Exercise aim:
Apart from the pictures, return every line of the listing exactly.

Material provided:
======

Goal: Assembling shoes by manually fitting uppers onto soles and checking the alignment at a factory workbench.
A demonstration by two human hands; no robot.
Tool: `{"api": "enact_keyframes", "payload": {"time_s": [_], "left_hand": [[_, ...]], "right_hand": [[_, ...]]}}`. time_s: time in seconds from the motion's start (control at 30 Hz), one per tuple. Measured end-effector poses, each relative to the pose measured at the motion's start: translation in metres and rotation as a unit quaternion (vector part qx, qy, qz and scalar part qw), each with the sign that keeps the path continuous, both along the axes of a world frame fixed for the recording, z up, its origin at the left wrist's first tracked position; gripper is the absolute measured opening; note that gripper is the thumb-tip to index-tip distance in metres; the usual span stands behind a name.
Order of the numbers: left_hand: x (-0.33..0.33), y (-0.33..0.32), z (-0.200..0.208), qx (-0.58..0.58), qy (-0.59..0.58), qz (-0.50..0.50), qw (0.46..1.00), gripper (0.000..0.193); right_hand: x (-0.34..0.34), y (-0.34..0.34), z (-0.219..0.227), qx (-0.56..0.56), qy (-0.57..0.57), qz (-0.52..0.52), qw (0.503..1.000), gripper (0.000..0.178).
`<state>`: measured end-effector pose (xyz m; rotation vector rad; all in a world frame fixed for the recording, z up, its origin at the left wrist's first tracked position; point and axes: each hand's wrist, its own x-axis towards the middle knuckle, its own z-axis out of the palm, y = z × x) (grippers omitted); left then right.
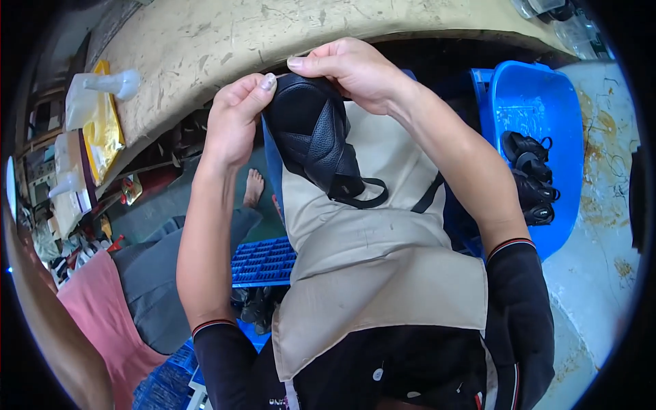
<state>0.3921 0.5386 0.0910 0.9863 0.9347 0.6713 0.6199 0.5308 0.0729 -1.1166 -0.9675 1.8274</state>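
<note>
A black leather shoe upper (321, 143) with crossed straps hangs above my lap. A thin black loop trails from its lower end onto the beige apron (383, 273). My left hand (236, 113) is closed on the upper's left edge near the top, thumb laid over the rim. From the other side my right hand (355, 72) pinches the top edge between thumb and curled fingers. The two thumbs are close together but apart. My right fingers partly hide the upper's top right side.
A long worn workbench (205, 48) curves across in front of me. To the right, a blue plastic tub (540, 89) holds several black shoe pieces (533, 178). On the left are a white bottle (113, 85) and a seated person in a pink top (102, 307). A blue crate (263, 263) stands beside my lap.
</note>
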Motion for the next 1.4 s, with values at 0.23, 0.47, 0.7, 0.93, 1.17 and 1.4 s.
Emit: {"api": "enact_keyframes", "payload": {"time_s": [0.23, 0.47, 0.7, 0.93, 1.17, 1.4], "left_hand": [[-0.005, -0.003, -0.003, -0.055, -0.085, 0.026, 0.995, 0.022], [0.022, -0.028, -0.003, -0.122, -0.079, 0.182, 0.972, 0.022], [0.014, -0.039, 0.001, 0.043, 0.039, 0.112, 0.992, 0.022], [0.013, -0.05, -0.019, -0.02, -0.006, 0.188, 0.982, 0.038], [0.008, -0.069, -0.034, -0.066, -0.015, 0.254, 0.965, 0.07], [-0.014, -0.091, -0.048, -0.056, -0.061, 0.279, 0.957, 0.076]], "right_hand": [[-0.015, 0.001, 0.006, 0.133, -0.113, -0.061, 0.983, 0.035], [-0.024, 0.006, -0.005, 0.201, -0.18, -0.051, 0.962, 0.042], [-0.019, 0.015, 0.021, 0.129, -0.14, 0.016, 0.982, 0.052], [-0.033, 0.013, -0.004, 0.163, -0.127, -0.031, 0.978, 0.06], [-0.039, 0.002, -0.012, 0.12, -0.093, 0.06, 0.987, 0.061], [-0.058, -0.03, -0.028, 0.163, -0.157, 0.008, 0.974, 0.059]]}}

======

Task solution:
Goal: Assembling shoes by manually fitting uppers onto soles and checking the alignment at a factory workbench.
A demonstration by two human hands; no robot.
Tool: `{"api": "enact_keyframes", "payload": {"time_s": [_], "left_hand": [[_, ...]], "right_hand": [[_, ...]]}}`. time_s: time in seconds from the motion's start (control at 30 Hz), one per tuple. Measured end-effector poses, each relative to the pose measured at the motion's start: translation in metres and rotation as a unit quaternion (vector part qx, qy, qz and scalar part qw), each with the sign that keeps the path continuous, both along the axes of a world frame fixed for the recording, z up, its origin at the left wrist's first tracked position; gripper is the absolute measured opening; note that gripper is the thumb-tip to index-tip distance in metres; the usual span stands behind a name.
Order of the numbers: left_hand: x (-0.33..0.33), y (-0.33..0.32), z (-0.200..0.208), qx (-0.58..0.58), qy (-0.59..0.58), qz (-0.50..0.50), qw (0.46..1.00), gripper (0.000..0.193); right_hand: x (-0.34..0.34), y (-0.34..0.34), z (-0.219..0.227), qx (-0.56..0.56), qy (-0.57..0.57), qz (-0.52..0.52), qw (0.503..1.000), gripper (0.000..0.178).
`<state>`: measured end-effector pose (xyz m; rotation vector rad; all in a world frame fixed for the recording, z up, its origin at the left wrist's first tracked position; point and axes: each hand's wrist, its own x-axis towards the middle knuckle, its own z-axis out of the palm, y = z × x) (grippers omitted); left then right.
<state>0.3921 0.5386 0.0910 0.9863 0.9347 0.6713 0.6199 0.5308 0.0729 -1.1166 -0.9675 1.8274</state>
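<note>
A black leather shoe upper (321, 143) with crossed straps hangs above my lap. A thin black loop trails from its lower end onto the beige apron (383, 273). My left hand (236, 113) is closed on the upper's left edge near the top, thumb laid over the rim. From the other side my right hand (355, 72) pinches the top edge between thumb and curled fingers. The two thumbs are close together but apart. My right fingers partly hide the upper's top right side.
A long worn workbench (205, 48) curves across in front of me. To the right, a blue plastic tub (540, 89) holds several black shoe pieces (533, 178). On the left are a white bottle (113, 85) and a seated person in a pink top (102, 307). A blue crate (263, 263) stands beside my lap.
</note>
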Motion for the next 1.4 s, with values at 0.23, 0.47, 0.7, 0.93, 1.17 and 1.4 s.
Emit: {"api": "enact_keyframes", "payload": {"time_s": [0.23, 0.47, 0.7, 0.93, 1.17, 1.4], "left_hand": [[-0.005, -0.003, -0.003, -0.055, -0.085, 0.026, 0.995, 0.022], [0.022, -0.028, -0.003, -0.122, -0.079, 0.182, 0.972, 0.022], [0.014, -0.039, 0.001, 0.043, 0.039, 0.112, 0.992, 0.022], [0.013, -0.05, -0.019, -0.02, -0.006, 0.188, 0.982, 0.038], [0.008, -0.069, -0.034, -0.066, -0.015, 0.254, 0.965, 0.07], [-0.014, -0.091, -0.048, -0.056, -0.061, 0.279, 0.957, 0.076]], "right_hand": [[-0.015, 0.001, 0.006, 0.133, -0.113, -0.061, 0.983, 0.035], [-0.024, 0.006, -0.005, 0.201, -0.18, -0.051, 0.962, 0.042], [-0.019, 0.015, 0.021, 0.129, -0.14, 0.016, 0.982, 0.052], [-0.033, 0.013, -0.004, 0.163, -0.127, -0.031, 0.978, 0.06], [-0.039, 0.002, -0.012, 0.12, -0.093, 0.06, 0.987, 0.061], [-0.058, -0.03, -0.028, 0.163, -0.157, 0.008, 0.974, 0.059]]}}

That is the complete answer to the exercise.